▶ [What is needed]:
Repeat the listing exactly. Any picture in it should be left out of the copy.

▶ [Raw data]:
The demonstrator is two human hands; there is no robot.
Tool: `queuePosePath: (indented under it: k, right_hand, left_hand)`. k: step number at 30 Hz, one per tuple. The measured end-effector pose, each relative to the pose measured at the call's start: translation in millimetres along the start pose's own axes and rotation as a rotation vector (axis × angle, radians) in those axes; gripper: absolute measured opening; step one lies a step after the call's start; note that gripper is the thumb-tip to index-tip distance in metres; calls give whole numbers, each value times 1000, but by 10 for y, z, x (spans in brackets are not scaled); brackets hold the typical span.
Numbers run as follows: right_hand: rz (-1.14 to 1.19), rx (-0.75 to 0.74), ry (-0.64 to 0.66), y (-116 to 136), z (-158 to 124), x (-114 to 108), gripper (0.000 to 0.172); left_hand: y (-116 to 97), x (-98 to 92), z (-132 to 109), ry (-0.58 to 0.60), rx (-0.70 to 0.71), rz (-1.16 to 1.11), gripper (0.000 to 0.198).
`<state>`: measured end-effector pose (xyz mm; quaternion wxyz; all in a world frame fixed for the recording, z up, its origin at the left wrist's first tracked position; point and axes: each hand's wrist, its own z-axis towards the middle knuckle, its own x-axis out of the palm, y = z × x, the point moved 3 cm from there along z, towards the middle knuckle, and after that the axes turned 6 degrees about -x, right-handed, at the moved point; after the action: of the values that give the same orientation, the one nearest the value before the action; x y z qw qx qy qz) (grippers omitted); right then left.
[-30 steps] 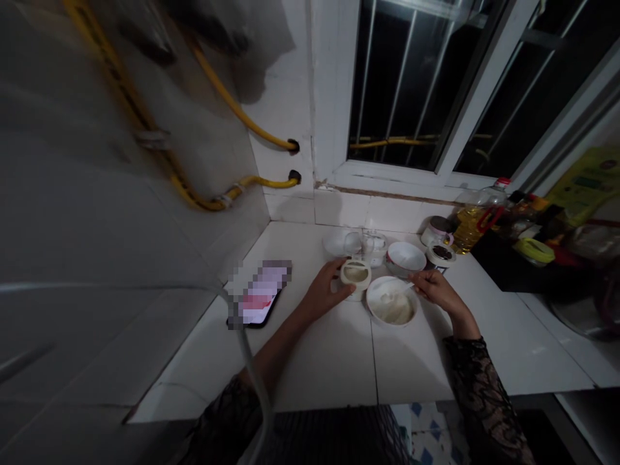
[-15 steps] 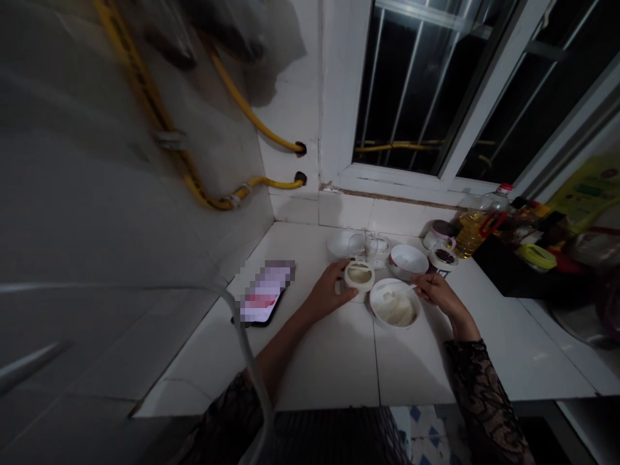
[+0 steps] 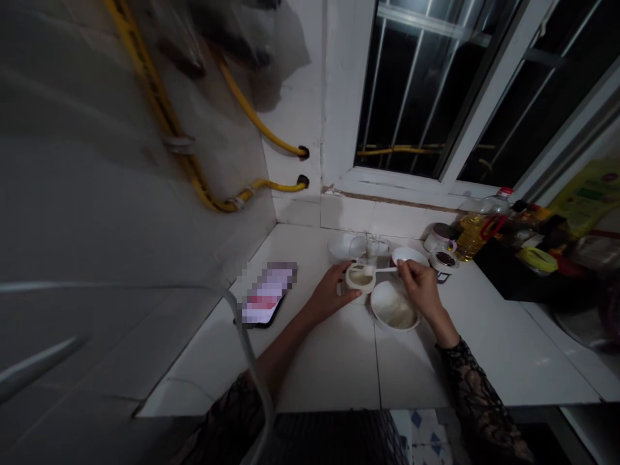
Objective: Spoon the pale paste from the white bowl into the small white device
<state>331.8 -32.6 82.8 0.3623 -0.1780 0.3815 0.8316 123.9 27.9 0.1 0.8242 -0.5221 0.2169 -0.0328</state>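
My left hand (image 3: 334,292) is wrapped round a small whitish jar (image 3: 361,294) with an opening in its top. Between the fingers of my right hand (image 3: 420,284) is the handle of a small white spoon (image 3: 386,270). The spoon's bowl end is at the jar's opening; whether it dips inside I cannot tell. Just right of the jar, below my right hand, stands a white bowl (image 3: 382,297) holding a pale, powdery-looking substance.
Behind are another bowl (image 3: 407,254), clear glassware (image 3: 375,248) and a lidded jar (image 3: 443,260). An oil bottle (image 3: 472,229) and other bottles stand at the right. A phone (image 3: 266,297) lies to the left. A grey cable (image 3: 249,352) hangs across the near left.
My right hand has moved left and up with the spoon, from the bowl to the jar's opening. My left hand stays on the jar. The view has shifted slightly.
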Motion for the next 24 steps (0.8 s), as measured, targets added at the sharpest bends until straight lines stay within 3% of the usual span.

▶ [Solution for this problem]:
The demonstrator is two human hands; there is no robot.
Tool: `queuePosePath: (indented under it: k, right_hand, left_hand)`. k: step number at 30 Hz, one per tuple. The measured end-effector pose, each relative to the pose measured at the call's start: translation in millimetres along the start pose's own axes and rotation as a rotation vector (axis × angle, radians) in those axes; gripper: absolute measured opening; step one lies a step after the call's start; note that gripper is the thumb-tip to index-tip distance in metres; calls give whole numbers, each value times 1000, but by 10 for y, z, x (spans in brackets are not scaled); brackets hold the typical span.
Numbers run as follows: right_hand: rz (-1.14 to 1.19), rx (-0.75 to 0.74), ry (-0.64 to 0.66), y (-116 to 136), z (-158 to 124), x (-114 to 108), gripper (0.000 to 0.172); left_hand: y (-116 to 97), x (-98 to 92), z (-132 to 109), ry (-0.58 to 0.60), rx (-0.70 to 0.71), rz (-1.16 to 1.11), gripper (0.000 to 0.198).
`<state>`: measured end-effector pose (xyz mm; quaternion wxyz; all in a world frame fixed for the recording, z up, its origin at the left wrist's first tracked position; point and axes: each hand's wrist, its own z-axis towards the middle knuckle, its own x-axis out of the palm, y = z × x, the point moved 3 cm from there along z, towards the middle knuckle, and after that the axes turned 6 degrees about -x, right-handed, at the moved point; after the action: of the values that give the same orientation, the one nearest the value before the action; x y z qw qx qy qz) (grippers omitted); right then left.
[-30 steps] 
[-15 steps] 
[+0 steps] 
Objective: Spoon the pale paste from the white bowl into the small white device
<state>331.8 -32.6 82.8 0.3623 -0.1780 0.3815 0.8316 123.9 27.9 0.1 0.8242 -0.5221 0.2169 -0.0328</state>
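My left hand (image 3: 334,292) is wrapped round a small whitish jar (image 3: 361,294) with an opening in its top. Between the fingers of my right hand (image 3: 420,284) is the handle of a small white spoon (image 3: 386,270). The spoon's bowl end is at the jar's opening; whether it dips inside I cannot tell. Just right of the jar, below my right hand, stands a white bowl (image 3: 382,297) holding a pale, powdery-looking substance.
Behind are another bowl (image 3: 407,254), clear glassware (image 3: 375,248) and a lidded jar (image 3: 443,260). An oil bottle (image 3: 472,229) and other bottles stand at the right. A phone (image 3: 266,297) lies to the left. A grey cable (image 3: 249,352) hangs across the near left.
My right hand has moved left and up with the spoon, from the bowl to the jar's opening. My left hand stays on the jar. The view has shifted slightly.
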Motion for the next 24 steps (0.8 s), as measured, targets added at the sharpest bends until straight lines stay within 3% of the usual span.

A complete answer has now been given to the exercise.